The Color of Creation and the Creation of Color: Making Art in Ancient Egypt

Event Photo

Location: Recital Hall, Cleveland Museum of Art, 11150 East Boulevard

For the ancient Egyptians nothing existed before creation except a dark expanse of endless water. With the creation of the cosmos came light and color. In this talk Gay Robins, Samuel Candler Dobbs Professor of Art History at Emory University, explores the ways in which the Egyptians used color to represent their ideas about the created world, its divine inhabitants, and the king who ruled on earth as the sun god’s representative.

This event is co-sponsored with the Cleveland Museum of Art.
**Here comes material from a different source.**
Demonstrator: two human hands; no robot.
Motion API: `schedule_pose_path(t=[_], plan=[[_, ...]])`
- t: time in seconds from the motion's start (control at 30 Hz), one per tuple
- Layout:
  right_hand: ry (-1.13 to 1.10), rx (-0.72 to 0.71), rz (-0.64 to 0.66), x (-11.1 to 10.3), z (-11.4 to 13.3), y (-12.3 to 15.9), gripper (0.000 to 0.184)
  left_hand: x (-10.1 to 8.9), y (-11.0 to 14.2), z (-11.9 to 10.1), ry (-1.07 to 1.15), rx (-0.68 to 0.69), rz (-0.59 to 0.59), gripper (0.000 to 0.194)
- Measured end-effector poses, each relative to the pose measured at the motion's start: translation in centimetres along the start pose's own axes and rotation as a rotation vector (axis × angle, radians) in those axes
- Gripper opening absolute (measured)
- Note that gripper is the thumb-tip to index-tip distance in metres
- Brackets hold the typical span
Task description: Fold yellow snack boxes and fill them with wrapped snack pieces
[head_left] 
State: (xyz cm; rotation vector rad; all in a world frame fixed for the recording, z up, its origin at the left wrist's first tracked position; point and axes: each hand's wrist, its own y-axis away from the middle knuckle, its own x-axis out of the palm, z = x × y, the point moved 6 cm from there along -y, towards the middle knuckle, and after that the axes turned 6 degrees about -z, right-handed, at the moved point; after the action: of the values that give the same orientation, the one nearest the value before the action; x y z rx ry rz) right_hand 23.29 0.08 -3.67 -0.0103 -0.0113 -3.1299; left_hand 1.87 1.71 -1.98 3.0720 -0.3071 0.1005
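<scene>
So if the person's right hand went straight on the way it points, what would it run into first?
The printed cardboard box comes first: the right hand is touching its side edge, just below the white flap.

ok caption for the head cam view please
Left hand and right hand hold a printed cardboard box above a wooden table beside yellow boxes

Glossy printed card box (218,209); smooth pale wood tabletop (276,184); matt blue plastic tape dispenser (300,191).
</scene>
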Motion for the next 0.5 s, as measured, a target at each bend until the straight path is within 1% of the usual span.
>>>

Free and open to the public. 

 


About the speaker:

Gay Robins

Gay Robins is the Samuel Candler Dobbs Professor of Art History and the Michael C. Carlos Museum Faculty Consultant for Ancient Egyptian Art at Emory University.  Her research interests are Ancient Egyptian art; composition, style and proportion; and issues of gender and sexuality.  Professor Robin’s publications include Egyptian Painting and Relief, Shire Publications, 1986; Women in Ancient Egypt, British Museum Press and Harvard University Press, 1993;Proportion and Style in Ancient Egyptian Art, University of Texas Press, 1994; and The Art of Ancient Egypt, British Museum Press and Harvard University Press, 1997.  She has published articles on royal women of the 18th dynasty, Egyptian mathematics; artists’ squared grids, proportions of the human figure in Egyptian art and in life, gender issues in Egyptian art.